Vender a Fermín, por Alfredo Martínez

Fermín López (segundo por la izquierda) durante el entrenamiento en la CE Joan Gamper previo al Rayo-Barça de LaLiga 2025/26 / Dani Barbeito

Vender o no vender a Fermín López, ese es el dilema. Además, añadiendo que estamos ya a estas alturas del mercado, con poco margen de maniobra, con la situación económica del club, con la salida de Iñigo Martínez y para tratar de no debilitar la plantilla, no es una decisión fácil de asumir.

Todo, lógicamente, además, tiene sus pros y sus contras. Partimos de la base, por supuesto, de que la última decisión la tiene que tomar, siempre, el jugador. Si Fermín no quiere salir, por mucho que le tripliquen su ficha del Barcelona, no sale.

Si llegan ofertas, decide el club

Eso sí, como todo, todo en la vida tiene un precio. Una cifra por la que es indiscutible que ya no debe haber debate. Y que algunos la sitúan más alta que otros. Es cierto que Fermín tiene mucho mercado futbolístico y que es un jugador muy apetecido por numerosos equipos de la Premier, algo que ya hemos publicado en esta misma página. Manchester United, Chelsea, Aston Villa, Newcastle… la lista es larga y suficientemente clarificadora del valor del mediapunta onubense. La cláusula es de 500 millones por lo que quien decide, si llegan ofertas interesantes, siempre es el club.

Venderle por 50 millones, que fueron las primeras cifras que se barajaron, sería una mala operación. Un jugador titular futuro, con sólo 22 años, con las cantidades astronómicas que se están pagando por jugadores sin tanto porvenir, sería una mala operación; máxime cuando cualquier aspirante a titular de la primera plantilla que trate de fichar el Barcelona tiene un valor cercano a los 80 millones en casi todos los casos.
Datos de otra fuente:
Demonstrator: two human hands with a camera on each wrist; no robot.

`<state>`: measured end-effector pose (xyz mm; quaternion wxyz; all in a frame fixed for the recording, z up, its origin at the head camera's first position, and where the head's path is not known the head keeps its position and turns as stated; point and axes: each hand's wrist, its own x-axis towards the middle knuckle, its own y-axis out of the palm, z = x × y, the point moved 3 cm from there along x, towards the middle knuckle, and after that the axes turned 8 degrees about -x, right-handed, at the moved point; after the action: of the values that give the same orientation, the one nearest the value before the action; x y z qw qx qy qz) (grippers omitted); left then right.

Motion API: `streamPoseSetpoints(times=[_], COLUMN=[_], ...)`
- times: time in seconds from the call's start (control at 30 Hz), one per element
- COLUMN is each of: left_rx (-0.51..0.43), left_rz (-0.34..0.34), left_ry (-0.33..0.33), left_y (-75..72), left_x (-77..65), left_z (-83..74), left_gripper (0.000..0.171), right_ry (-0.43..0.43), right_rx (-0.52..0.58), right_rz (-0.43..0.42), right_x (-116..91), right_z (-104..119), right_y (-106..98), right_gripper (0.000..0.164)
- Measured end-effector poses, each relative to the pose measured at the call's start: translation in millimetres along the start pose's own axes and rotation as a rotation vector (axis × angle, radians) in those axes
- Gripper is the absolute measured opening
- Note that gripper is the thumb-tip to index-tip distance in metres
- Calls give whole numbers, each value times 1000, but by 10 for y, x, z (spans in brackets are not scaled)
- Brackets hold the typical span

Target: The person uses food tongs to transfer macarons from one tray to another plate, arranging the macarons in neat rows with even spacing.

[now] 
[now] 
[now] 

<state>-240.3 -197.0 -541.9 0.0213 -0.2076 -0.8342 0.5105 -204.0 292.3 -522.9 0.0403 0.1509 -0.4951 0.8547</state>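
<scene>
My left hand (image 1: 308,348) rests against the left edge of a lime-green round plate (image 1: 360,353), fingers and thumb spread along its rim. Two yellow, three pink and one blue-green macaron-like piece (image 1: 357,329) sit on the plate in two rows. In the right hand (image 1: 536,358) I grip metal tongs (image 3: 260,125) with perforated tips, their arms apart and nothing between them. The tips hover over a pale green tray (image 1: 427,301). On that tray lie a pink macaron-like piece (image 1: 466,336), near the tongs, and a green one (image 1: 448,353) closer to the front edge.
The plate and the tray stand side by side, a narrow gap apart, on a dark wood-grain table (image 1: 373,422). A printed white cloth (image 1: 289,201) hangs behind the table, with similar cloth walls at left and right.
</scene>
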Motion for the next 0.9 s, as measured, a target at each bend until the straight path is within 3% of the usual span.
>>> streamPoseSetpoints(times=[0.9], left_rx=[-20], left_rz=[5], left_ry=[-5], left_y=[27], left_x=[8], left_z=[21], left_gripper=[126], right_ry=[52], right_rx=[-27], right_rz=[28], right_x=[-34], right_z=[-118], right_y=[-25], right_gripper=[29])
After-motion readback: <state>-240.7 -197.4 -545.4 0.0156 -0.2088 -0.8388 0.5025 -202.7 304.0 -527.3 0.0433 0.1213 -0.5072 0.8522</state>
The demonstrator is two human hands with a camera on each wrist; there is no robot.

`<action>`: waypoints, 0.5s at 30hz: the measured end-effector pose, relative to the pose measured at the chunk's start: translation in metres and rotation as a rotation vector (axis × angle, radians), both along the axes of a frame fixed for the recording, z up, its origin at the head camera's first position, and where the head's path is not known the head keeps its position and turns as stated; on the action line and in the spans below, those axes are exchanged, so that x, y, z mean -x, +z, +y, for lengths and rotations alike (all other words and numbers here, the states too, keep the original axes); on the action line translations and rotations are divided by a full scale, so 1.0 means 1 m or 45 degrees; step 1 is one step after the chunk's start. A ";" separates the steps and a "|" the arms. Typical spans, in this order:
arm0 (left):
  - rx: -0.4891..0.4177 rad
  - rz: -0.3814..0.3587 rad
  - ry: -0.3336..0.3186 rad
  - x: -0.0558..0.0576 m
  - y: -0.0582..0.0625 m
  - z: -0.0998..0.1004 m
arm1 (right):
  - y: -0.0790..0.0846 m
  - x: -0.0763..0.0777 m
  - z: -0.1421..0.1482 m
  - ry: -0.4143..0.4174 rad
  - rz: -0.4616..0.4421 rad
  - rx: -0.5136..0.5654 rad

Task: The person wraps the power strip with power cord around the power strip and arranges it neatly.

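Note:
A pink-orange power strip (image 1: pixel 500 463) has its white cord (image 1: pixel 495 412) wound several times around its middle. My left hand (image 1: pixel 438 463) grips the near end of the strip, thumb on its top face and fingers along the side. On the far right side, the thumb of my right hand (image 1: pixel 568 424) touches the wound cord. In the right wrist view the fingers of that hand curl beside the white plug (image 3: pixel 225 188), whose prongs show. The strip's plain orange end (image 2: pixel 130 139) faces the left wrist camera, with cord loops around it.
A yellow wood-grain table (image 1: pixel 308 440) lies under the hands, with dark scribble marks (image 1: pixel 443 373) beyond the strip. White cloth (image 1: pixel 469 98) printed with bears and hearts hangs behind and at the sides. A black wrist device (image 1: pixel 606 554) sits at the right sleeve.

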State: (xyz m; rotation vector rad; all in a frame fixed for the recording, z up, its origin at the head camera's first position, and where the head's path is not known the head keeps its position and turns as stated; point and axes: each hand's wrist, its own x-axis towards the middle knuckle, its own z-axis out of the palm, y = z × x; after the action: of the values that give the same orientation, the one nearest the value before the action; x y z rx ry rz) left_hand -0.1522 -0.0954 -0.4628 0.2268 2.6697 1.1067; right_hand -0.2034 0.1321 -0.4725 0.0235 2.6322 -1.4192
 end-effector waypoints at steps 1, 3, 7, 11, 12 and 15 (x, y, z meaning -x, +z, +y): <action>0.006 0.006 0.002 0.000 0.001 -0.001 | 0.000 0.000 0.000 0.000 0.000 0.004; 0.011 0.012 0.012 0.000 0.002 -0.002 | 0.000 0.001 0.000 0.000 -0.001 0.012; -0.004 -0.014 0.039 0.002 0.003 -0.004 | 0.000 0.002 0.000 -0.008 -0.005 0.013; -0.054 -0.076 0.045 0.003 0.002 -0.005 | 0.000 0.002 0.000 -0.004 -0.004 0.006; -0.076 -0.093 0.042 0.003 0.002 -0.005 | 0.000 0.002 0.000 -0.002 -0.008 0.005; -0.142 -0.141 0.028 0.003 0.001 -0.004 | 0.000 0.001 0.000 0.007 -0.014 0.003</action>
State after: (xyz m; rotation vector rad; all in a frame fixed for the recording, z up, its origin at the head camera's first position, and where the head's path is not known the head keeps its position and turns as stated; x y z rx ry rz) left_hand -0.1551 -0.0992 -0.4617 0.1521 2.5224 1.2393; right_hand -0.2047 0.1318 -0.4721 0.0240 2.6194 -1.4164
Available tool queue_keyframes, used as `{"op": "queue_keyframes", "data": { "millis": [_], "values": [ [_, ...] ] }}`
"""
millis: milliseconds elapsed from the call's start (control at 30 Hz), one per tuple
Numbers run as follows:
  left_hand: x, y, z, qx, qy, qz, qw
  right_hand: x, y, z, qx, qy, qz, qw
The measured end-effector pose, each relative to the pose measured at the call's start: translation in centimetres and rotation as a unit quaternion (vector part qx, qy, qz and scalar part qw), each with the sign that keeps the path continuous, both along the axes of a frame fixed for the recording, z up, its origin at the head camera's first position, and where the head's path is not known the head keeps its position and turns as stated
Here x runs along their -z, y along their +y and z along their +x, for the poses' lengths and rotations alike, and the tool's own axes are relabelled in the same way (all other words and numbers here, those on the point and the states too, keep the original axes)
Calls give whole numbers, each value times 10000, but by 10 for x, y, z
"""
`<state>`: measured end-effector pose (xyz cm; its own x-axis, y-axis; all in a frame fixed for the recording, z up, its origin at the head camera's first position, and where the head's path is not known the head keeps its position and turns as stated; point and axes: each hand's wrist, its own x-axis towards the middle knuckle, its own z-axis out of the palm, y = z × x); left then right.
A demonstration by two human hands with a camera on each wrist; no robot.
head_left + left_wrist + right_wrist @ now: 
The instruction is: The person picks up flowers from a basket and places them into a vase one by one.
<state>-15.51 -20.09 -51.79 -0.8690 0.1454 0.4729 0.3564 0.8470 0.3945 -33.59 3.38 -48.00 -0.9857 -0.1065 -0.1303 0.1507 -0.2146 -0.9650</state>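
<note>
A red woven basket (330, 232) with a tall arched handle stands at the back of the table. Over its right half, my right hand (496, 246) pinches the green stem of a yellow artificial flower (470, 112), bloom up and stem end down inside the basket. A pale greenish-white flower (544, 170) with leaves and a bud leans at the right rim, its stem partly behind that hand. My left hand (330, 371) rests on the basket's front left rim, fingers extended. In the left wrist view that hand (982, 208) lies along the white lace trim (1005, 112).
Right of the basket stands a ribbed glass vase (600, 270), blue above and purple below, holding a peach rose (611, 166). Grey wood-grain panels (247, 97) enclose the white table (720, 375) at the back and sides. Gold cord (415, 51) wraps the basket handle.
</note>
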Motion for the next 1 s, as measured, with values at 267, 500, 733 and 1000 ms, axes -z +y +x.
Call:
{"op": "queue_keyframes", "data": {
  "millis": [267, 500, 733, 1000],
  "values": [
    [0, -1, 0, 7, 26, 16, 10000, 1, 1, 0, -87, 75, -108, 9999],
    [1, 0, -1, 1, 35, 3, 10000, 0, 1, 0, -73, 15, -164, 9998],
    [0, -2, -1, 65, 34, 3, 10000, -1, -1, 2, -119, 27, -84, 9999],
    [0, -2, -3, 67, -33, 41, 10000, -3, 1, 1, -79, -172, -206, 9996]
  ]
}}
Menos de esa cifra sería un grave error, bajo mi punto de vista.

Tiene progresión y mucho gol

Corres además el riesgo de que el futbolista, como es este caso, se revalorice, crezca y se convierta en un futbolista de peso y con un valor de mercado mayor, mucho mayor. Fermín López lleva una enorme progresión, y tiene gol, mucho gol. Sin ser indiscutible en el once azulgrana, la temporada pasada intervino en ¡17 goles! contando 9 asistencias, y eso en el fútbol, se paga caro.

Luego está el factor emocional. Jugadores que sienten la camiseta y que es fácil ver llorar de rabia cuando pierde el equipo en un partido importante. Futbolistas con puro sentimiento culé.

De salir Fermín, lo único positivo, al margen de los importantes ingresos económicos, sería que el Barcelona se vería obligado a seguir apostando por gente joven que viene de atrás como Dro o Toni o Guille Fernández, pero quizás sea muy prematuro.

No debe ser un club vendedor

El Barcelona no debe ser, por norma, un club vendedor, sesta honrosas excepciones, y esta no lo parece. Es un momento clave de la historia del club, para tratar de revertir la situación económica pero también para el estreno del nuevo estadio al que el club debe tratar de llegar con el equipo más competitivo posible.

Hagamos un equipo, ilusionemos a la gente con jugadores que sienten la camiseta, con garra, con futuro y con Fermín entre ellos.